*Your assignment*
All of the data, except its images, should be set down exactly as it appears.

*Input data*
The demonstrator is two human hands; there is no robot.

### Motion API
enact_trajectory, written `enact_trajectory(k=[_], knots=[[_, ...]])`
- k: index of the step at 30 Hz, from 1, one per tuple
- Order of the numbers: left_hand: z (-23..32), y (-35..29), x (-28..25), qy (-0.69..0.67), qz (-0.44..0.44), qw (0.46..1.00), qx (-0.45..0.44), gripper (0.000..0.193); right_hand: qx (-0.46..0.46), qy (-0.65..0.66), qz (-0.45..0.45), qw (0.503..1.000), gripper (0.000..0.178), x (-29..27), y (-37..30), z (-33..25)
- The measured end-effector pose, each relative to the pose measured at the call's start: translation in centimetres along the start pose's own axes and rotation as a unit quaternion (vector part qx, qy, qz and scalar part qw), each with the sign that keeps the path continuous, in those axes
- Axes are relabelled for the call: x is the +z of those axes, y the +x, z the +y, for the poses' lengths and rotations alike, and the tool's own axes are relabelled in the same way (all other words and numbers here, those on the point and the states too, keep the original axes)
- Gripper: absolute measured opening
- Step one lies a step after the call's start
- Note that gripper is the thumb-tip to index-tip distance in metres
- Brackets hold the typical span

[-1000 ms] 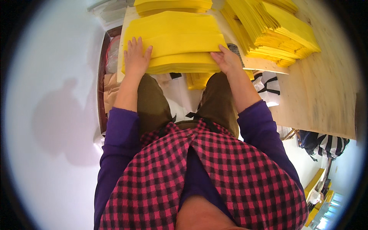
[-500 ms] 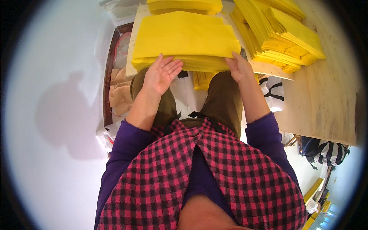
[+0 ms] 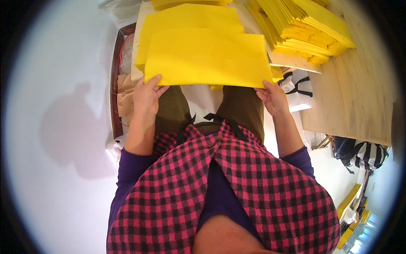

*Solution to this exercise*
The demonstrator is two human hands; there is no robot.

### Motion API
enact_trajectory, written `enact_trajectory(k=[_], knots=[[_, ...]])`
- k: index of the step at 30 Hz, from 1, one per tuple
- Order of the numbers: left_hand: z (-23..32), y (-35..29), x (-28..25), qy (-0.69..0.67), qz (-0.44..0.44), qw (0.46..1.00), qx (-0.45..0.44), gripper (0.000..0.193); right_hand: qx (-0.46..0.46), qy (-0.65..0.66), qz (-0.45..0.45), qw (0.503..1.000), gripper (0.000..0.178), x (-29..27), y (-37..30), z (-33..25)
- The measured end-effector pose, each relative to the pose measured at the call's start: translation in centimetres along the start pose's own axes and rotation as a unit quaternion (vector part qx, qy, qz and scalar part qw), each with the sign that keeps the path continuous, in those axes
- Axes are relabelled for the call: x is the +z of those axes, y the +x, z the +y, for the poses' lengths and rotations alike, and the tool's own axes are relabelled in the same way (all other words and numbers here, those on the point and the states too, keep the original axes)
- Gripper: absolute measured opening
- Step one lies a step after the call's start
- Note that gripper is the thumb-tip to index-tip distance in metres
- Brackets hold the typical span

[-1000 ms] 
[-500 ms] 
[+0 ms] 

Output for the exercise is now complete.